GDPR Compliance Statement

Welcome to Croner’s statement on GDPR and Data Security. This document should be read in conjunction with our main Privacy Policy which can be accessed here.

GDPR principles we operate by…

Accountability: We are committed to the principles of the GDPR by adopting the concept of ‘data privacy by design’ within our operational model. We remain accountable by having detailed policies and systems in place as well as a Data Protection Officer to oversee our overall compliance to data protection regulations including the management of access rights requests. Our policies are regularly reviewed and updated, and our staff are periodically trained on data protection and security throughout the year.

Transparency, Fairness and Lawfulness: We process data with data subjects’ interests in mind and ensure that we approach processing activities with transparency to maintain fairness in what we do. This way we can be sure that we are processing data lawfully. We have a robust process in place to allow us to deal efficient with any access requests we may receive.

Data Integrity and Confidentiality: We hold data on secure systems, and we are IS027001 and cyber essentials plus certified. We can provide evidence of our certifications on request. Information security and integrity is key to our smooth operation and we have dedicated cyber security team who protect our systems.

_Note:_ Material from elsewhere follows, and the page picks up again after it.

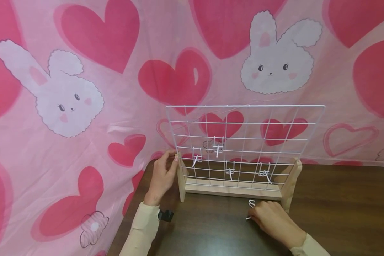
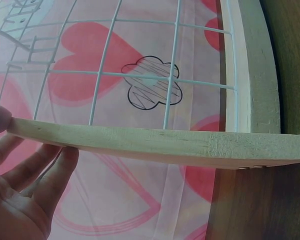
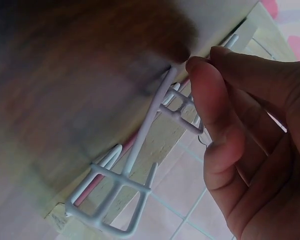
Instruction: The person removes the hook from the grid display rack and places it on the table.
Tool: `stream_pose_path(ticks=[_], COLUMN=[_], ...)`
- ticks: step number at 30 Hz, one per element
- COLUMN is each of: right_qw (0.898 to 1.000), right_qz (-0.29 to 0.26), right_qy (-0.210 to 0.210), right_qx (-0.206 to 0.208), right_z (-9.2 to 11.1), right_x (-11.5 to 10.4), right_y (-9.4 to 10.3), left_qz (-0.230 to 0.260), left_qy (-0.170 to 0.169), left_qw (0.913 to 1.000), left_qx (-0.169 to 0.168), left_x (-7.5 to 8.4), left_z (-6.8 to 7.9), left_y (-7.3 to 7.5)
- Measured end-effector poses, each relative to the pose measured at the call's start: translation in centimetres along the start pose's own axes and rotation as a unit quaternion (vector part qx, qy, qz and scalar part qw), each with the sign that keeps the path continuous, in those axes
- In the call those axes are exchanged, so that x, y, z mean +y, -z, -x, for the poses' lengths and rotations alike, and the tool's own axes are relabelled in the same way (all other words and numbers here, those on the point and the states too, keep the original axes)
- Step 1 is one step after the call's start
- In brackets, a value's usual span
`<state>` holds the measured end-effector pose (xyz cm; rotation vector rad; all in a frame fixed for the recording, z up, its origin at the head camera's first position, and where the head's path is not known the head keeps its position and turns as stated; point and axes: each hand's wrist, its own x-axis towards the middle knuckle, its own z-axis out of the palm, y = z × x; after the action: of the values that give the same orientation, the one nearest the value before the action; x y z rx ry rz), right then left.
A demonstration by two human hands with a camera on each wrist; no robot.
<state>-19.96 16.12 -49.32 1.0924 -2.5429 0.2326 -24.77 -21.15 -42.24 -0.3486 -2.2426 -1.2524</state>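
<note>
Fingers (image 3: 215, 97) of right hand (image 1: 272, 218): drawn together, pinching one white hook (image 3: 124, 177); exact grip point partly hidden. Hook: in front of the wire rack (image 1: 233, 191), before the right half of its base; lies from the fingers toward the rack's left end, long prong running back to the fingertips. Left hand (image 1: 162, 174), farther from hook: grips rack's left upright (image 2: 140, 142). Hung on rack: four similar hooks (image 1: 217, 150).

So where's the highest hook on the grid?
In the head view, the highest hook hangs left of centre on the grid, above and right of the leftmost hook.
</note>
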Motion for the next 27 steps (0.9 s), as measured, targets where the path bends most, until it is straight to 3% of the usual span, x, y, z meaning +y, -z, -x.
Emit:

We also have an Incident Response Team on hand to support us in the event data may become compromised.

Data Minimisation and Data Storage: We will not keep data for longer than is necessary and only keep data if there is a lawful basis which allows fair retention. When we do need to remove data from our possession, we do so by using industry approved standards so the disposal or anonymisation is thoroughly compliant.

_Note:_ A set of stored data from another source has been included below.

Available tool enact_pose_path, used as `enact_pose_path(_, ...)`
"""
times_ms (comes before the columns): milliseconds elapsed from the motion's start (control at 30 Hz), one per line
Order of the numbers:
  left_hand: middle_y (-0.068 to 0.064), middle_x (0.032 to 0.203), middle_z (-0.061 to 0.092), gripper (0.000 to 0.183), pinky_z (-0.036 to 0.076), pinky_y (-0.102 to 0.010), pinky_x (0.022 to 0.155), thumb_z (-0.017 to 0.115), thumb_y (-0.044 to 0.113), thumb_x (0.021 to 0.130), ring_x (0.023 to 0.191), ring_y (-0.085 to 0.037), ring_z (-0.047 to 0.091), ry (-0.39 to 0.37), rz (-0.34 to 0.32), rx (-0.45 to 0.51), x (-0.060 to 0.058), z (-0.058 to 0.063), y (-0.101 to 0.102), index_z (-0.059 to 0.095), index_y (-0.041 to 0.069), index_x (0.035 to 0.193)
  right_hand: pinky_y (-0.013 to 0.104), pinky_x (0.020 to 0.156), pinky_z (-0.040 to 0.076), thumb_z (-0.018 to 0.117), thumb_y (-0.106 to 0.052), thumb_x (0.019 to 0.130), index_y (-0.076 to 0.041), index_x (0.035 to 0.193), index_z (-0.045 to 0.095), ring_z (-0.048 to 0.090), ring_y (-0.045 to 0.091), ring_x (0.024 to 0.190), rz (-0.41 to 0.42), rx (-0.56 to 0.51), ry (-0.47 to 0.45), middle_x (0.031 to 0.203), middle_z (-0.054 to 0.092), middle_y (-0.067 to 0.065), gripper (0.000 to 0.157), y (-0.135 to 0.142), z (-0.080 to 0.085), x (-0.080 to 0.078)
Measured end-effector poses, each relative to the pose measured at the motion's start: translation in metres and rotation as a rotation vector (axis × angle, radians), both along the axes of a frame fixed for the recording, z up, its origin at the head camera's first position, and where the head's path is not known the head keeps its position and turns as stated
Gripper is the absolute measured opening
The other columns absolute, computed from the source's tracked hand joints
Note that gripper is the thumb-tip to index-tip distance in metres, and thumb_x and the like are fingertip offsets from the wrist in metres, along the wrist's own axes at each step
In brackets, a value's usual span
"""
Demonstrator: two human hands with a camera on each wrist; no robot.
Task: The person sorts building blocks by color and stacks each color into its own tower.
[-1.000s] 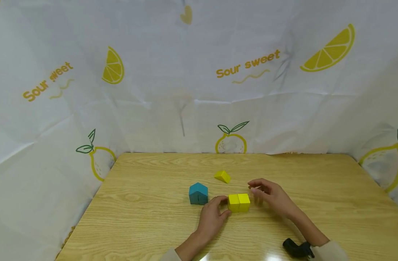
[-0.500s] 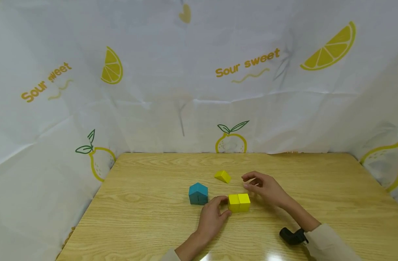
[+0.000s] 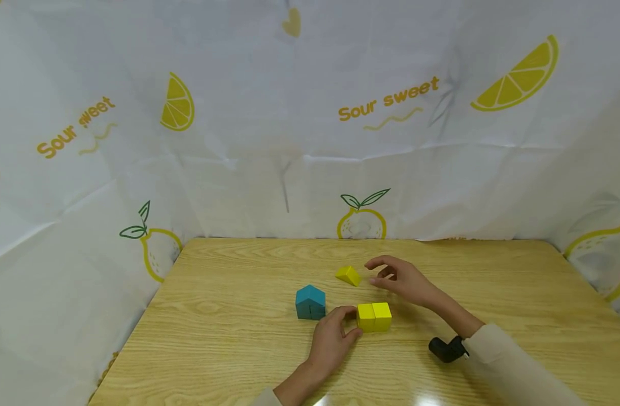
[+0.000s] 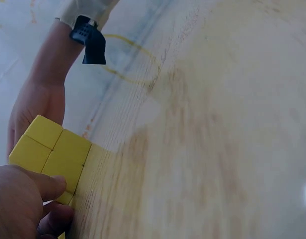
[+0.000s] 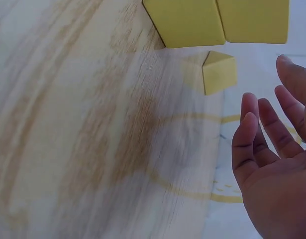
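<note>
Several yellow blocks [image 3: 374,317] stand pressed together in a squarish stack, with seams between them. My left hand [image 3: 330,341] holds the stack at its left side; in the left wrist view the thumb [image 4: 52,186] lies against a yellow face and other fingers bend below it. Behind the stack lies a yellow triangular block [image 3: 348,275] on the table. My right hand [image 3: 403,279] hovers just right of this triangular block, fingers loosely bent and apart from it. Nothing is between its fingers, as the right wrist view also shows with that hand [image 5: 277,169].
A blue house-shaped block piece [image 3: 310,303] stands left of the yellow stack, close to my left hand. Below the right wrist hangs a black device [image 3: 448,349]. The wooden table [image 3: 228,338] ends at a white lemon-print sheet [image 3: 259,192] behind and beside it.
My right hand has moved left and away from me, from beside the yellow stack to beside the triangular block. The left hand and the blocks have stayed in place.
</note>
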State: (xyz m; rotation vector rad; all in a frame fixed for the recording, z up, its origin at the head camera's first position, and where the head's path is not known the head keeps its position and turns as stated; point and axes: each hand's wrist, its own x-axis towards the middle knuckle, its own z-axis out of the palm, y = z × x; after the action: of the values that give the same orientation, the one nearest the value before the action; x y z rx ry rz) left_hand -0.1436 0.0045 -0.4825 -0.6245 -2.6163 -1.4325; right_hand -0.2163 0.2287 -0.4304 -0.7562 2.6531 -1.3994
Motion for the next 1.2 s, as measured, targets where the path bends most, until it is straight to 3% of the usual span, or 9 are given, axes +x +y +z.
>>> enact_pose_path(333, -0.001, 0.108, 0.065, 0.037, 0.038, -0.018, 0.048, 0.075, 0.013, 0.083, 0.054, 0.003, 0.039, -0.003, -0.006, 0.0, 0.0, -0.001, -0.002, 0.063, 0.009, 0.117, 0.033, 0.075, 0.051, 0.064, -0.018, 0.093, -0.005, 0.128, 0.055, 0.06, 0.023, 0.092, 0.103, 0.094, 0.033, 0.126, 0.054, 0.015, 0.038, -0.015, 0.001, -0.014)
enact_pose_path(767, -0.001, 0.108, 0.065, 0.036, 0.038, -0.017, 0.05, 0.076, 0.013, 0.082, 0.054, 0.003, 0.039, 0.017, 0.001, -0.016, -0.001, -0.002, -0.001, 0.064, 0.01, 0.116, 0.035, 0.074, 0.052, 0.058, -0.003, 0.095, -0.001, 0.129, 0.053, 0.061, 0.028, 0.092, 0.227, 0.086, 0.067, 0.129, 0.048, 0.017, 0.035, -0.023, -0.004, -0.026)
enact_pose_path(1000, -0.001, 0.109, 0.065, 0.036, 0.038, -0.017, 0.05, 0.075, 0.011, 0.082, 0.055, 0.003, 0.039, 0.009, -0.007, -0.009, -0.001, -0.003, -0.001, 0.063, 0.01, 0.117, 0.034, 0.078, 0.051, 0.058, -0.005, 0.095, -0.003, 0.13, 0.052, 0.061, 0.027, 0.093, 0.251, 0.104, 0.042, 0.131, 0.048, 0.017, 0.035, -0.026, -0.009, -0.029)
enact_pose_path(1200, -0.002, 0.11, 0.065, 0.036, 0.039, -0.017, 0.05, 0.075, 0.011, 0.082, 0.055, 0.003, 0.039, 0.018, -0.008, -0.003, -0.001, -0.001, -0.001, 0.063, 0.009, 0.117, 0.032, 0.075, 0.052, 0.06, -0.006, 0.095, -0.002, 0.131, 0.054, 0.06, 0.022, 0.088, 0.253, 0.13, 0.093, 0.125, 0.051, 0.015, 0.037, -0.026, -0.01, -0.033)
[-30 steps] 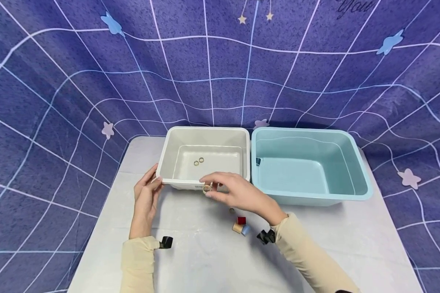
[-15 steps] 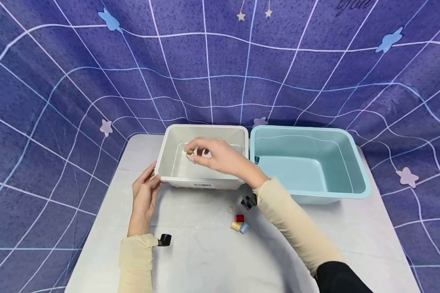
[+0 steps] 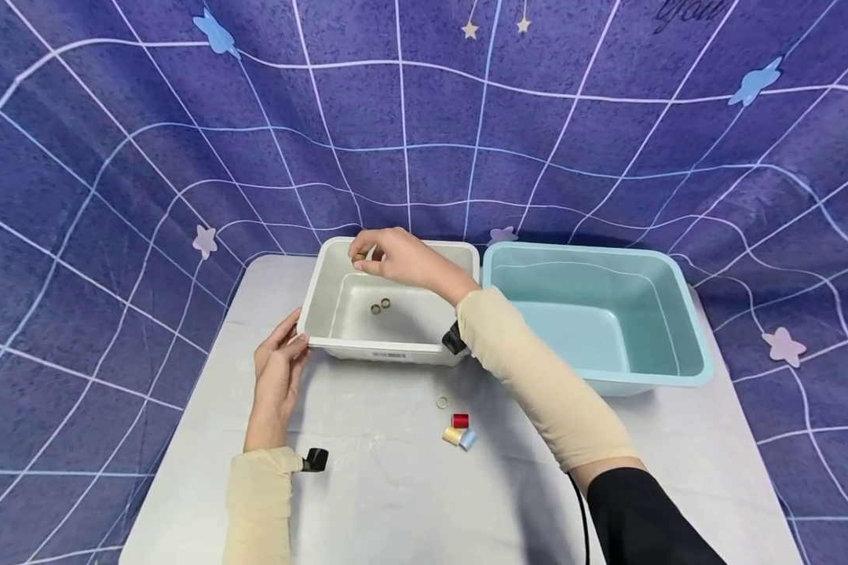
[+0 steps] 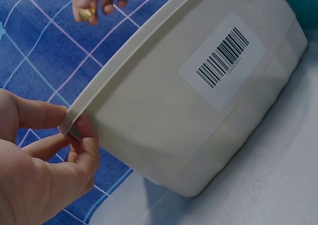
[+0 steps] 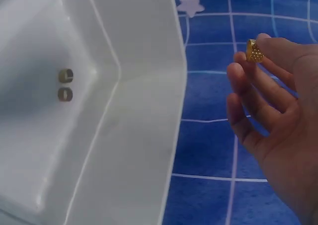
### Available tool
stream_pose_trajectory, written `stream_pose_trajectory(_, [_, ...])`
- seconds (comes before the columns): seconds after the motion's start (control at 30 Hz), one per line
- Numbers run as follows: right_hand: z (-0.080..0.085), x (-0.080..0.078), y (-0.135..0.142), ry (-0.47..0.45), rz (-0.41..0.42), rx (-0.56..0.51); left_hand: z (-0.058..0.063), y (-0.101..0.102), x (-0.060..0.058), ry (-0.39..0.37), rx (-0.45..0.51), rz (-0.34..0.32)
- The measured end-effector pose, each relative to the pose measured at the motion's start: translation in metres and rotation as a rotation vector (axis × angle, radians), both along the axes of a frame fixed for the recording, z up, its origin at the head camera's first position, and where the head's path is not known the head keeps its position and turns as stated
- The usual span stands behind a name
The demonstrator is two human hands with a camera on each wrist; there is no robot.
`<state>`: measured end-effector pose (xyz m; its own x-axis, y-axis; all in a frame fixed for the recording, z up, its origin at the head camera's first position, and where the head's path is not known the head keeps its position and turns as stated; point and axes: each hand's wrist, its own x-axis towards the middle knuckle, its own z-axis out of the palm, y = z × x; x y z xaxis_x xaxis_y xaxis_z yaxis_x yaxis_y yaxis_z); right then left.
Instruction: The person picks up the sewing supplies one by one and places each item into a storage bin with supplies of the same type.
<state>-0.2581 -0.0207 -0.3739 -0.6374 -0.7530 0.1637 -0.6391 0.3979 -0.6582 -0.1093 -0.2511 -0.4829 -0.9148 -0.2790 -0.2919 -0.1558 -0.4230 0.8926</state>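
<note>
My left hand (image 3: 277, 380) pinches the front left corner of the white bin's rim (image 3: 356, 344), thumb and fingers on either side of the lip in the left wrist view. A gold, dimpled ring thimble (image 5: 255, 51) sits between the thumb and index finger of my right hand (image 3: 403, 257). That hand hangs above the back left part of the white bin. On the bin floor lie two similar ring thimbles, a front one (image 3: 375, 308) and a back one (image 3: 385, 303), close together. Another ring (image 3: 441, 402) lies on the table in front of the bin.
A teal bin (image 3: 699, 369) stands right beside the white one. Near the ring on the white table (image 3: 374, 494) are a red thread spool (image 3: 460, 421), a yellow spool (image 3: 452, 435) and a light blue spool (image 3: 468, 439). A purple grid-patterned cloth (image 3: 424, 180) hangs behind.
My right hand has carried the ring thimble from the white bin's front edge, across the bin, to above its back left. My left hand has stayed on the rim.
</note>
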Motion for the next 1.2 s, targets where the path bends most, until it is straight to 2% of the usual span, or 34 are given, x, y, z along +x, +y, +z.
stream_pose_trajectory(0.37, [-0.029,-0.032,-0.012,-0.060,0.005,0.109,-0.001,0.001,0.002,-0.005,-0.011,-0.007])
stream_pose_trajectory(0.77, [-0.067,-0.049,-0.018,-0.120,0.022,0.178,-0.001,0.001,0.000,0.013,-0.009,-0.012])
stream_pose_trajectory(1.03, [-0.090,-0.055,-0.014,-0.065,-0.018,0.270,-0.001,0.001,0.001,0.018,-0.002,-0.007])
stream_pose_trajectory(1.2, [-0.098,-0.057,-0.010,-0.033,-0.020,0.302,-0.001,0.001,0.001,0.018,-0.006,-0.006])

Data Accuracy: Keeping data accurate is very important to us and we train our staff to ensure they are maintaining data to a high quality and with all the facts available.

Purpose Limitation: We use the data we attain for a specific purpose. This means that data is not processed for any alternative reasons other than what the data was originally collected for.

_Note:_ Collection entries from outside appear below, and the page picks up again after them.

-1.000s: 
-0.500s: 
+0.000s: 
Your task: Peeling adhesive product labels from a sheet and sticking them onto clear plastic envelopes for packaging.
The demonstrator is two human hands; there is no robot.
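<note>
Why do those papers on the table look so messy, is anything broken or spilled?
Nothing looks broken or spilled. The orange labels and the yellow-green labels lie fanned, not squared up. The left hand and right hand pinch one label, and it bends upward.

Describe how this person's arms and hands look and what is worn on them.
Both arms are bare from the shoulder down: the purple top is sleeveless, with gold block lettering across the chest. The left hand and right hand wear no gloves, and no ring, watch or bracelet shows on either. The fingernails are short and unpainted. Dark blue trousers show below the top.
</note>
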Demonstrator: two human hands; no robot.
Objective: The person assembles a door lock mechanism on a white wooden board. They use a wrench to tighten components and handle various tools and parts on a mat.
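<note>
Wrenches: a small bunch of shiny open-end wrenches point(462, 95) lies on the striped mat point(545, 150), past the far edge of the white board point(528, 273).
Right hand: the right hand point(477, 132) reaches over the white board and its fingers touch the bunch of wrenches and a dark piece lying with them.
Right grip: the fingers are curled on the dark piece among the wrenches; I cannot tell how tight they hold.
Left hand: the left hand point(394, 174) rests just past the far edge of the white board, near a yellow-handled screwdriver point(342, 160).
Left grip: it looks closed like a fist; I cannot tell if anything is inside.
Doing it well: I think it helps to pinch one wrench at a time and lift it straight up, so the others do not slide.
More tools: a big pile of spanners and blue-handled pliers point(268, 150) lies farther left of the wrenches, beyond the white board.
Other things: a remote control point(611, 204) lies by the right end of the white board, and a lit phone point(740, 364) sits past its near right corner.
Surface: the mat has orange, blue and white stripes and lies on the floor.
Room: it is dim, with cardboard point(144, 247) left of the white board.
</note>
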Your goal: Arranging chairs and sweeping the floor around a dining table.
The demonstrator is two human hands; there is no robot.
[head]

The tables below explain our stance on different operational areas of our business, so that you can easily see the standards we work by. 

If you have any further queries about any topics raised in this document please contact our Data Protection Officer on GDPR@croner.co.uk for further assistance and clarity.

Physical security of our sites…

Buildings

Reception areas are staffed 24/7 and door access control systems are in place throughout the building and all entrances are monitored by CCTV.

Secure areas

Secure access areas are protected by entry controls to ensure only authorised staff can enter via an access control card. Access rights are removed when staff move roles and access rights are limited to necessary personnel required.

Business Continuity

A BCP/DR policy has been implemented. A full annual DR test is conducted and individual components are tested at on a regular basis. All necessary remediation has been carried out.

Systems security

Cyber Security & Compliance

Data Protection and Cyber Security is our #1 priority at Peninsula Group. We hold multiple accreditations and certifications including ISO27001 and Cyber Essentials Plus. We heavily invest in People, Processes and Technology to ensure that the protection of our customer and employee data remains the top priority.

Software and Applications

  • Software applications are managed through a standard Agile software develop methodology. Once a change is completed, end to end testing is performed to ensure the accuracy of the change and the existing system functionality.
  • Only approved software is managed and patched centrally and permitted on user machines which is managed through Software Centre. 
  • Software is then packaged and released. Security and vulnerability testing is integral to the development lifecycle.
  • All operating systems in place are fully supported and patched.
  • We use desktops and laptops which use Windows 10 with window security updates being installed automatically.
  • No sensitive information is stored on non-compliant systems.

Network Access

  • Internal network access is controlled through internal Active Directory security.
  • Access to applications is made via https secure internet browsers. Internal systems can only be accessed within the secure Corporate network.
  • A strong password policy has been implemented with complexity and Multi-Factor Authentication with Conditional Access to protect against phishing and malware attacks.
  • All access is granted on the principle of ‘Least Privileged Access’.

VPN Access

  • Remote working is enabled for approved employees and is enabled via secure encrypted VPN with multifactor authentication.

Encryption

  • All Data at Rest and in Transit is encrypted. All databases, software and hardware/devices are protected with high levels of encryption. Encryption keys are managed with strict policies and procedures. The keys are stored in a secure location which is only accessible to database admins.

Monitoring & Testing

  • IDS, IDP and SIEM provide monitoring for the network 24/7 and Data Loss Prevention technology and strategies provide protection against accidental and malicious data loss and cyber attacks.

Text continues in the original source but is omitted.